* _What you will do_
Exactly and only the lines below from the one containing "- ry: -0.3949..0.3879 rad" down to the one containing "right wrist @" are wanted, both included; please exclude every picture.
###
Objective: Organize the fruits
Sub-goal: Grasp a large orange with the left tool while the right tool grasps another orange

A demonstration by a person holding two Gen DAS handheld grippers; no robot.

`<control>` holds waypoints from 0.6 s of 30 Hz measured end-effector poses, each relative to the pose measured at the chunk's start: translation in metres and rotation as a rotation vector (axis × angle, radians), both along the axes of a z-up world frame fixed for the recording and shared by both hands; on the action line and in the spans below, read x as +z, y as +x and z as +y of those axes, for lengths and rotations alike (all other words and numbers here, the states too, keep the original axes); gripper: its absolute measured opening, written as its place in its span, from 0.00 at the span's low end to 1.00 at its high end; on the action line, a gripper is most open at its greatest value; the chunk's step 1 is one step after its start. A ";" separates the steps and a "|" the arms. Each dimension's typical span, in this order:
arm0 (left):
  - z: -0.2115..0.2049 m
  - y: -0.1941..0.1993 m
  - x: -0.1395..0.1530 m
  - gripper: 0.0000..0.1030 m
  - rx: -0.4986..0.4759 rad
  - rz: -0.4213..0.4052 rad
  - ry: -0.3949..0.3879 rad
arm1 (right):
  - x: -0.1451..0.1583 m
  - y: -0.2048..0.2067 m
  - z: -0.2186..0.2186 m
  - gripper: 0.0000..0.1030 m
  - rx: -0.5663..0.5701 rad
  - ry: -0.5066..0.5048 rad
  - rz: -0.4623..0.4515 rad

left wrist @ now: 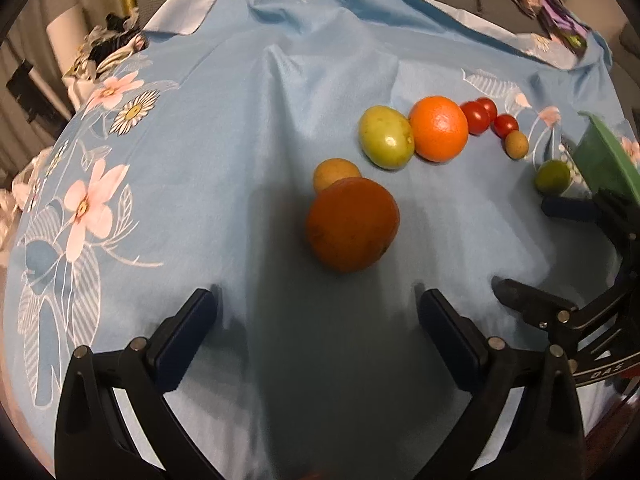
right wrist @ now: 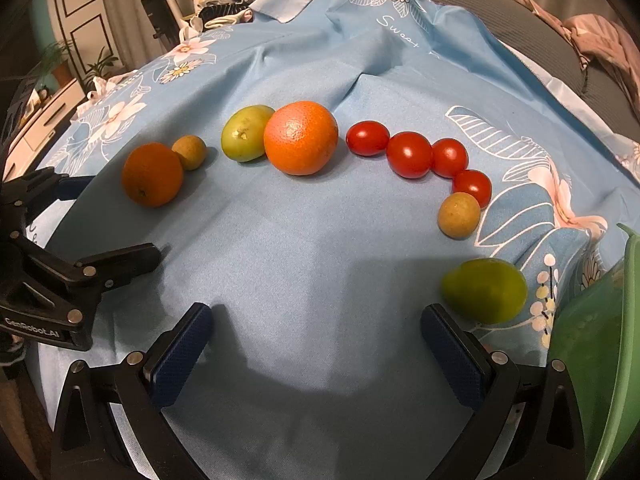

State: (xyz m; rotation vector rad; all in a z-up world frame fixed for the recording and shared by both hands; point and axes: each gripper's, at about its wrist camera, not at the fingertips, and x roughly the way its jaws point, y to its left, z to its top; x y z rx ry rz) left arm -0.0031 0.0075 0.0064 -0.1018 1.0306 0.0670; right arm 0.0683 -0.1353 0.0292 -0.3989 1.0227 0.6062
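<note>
Both hand-held grippers, left [left wrist: 316, 320] and right [right wrist: 316, 332], gape wide, empty; next I'd grab the dark orange [left wrist: 352, 230] mid-frame.

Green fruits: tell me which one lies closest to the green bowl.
The green fruit lying alone by the right gripper, just left of the green bowl. The other green fruit touches the bright orange, far from it.

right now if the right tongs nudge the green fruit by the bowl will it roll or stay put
The green fruit looks rounded and smooth, so it would probably roll. The soft, wrinkled blue cloth may stop it soon. It lies beside the green bowl, which could block it.
</note>
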 end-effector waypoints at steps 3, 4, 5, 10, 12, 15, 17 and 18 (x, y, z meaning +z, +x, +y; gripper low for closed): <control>0.009 -0.005 0.010 0.99 0.032 -0.037 -0.039 | 0.000 0.000 0.000 1.00 0.000 0.001 0.000; 0.011 -0.007 0.015 0.99 0.047 -0.056 -0.049 | 0.000 0.000 0.000 1.00 0.000 0.002 0.000; 0.015 -0.010 0.021 0.99 0.060 -0.082 -0.066 | 0.000 0.000 0.000 1.00 0.000 0.002 0.000; 0.020 -0.017 0.040 0.99 0.073 -0.168 -0.133 | 0.001 0.004 0.003 1.00 -0.016 -0.006 0.007; 0.020 -0.020 0.046 0.98 0.086 -0.195 -0.151 | 0.003 0.002 0.002 1.00 -0.035 -0.026 0.004; 0.024 -0.025 0.053 0.94 0.103 -0.230 -0.194 | 0.017 -0.006 -0.001 0.95 -0.073 -0.070 -0.094; 0.024 -0.025 0.058 0.88 0.108 -0.249 -0.225 | 0.033 -0.013 -0.007 0.93 -0.066 -0.003 -0.108; 0.025 -0.026 0.059 0.82 0.104 -0.256 -0.238 | 0.044 -0.017 -0.011 0.93 -0.063 0.064 -0.108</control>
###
* _Task result_
  - ry: -0.3949..0.3879 rad
arm1 (right):
  - x: -0.1451..0.1583 m
  - y: -0.2048..0.2067 m
  - z: -0.2186..0.2186 m
  - gripper: 0.0000..0.1030 m
  - rx: -0.5663..0.5701 rad
  - ry: -0.5066..0.5048 rad
  - rz: -0.4623..0.4515 rad

left wrist @ now: 
right wrist @ now: 

What this exercise required has been given in full.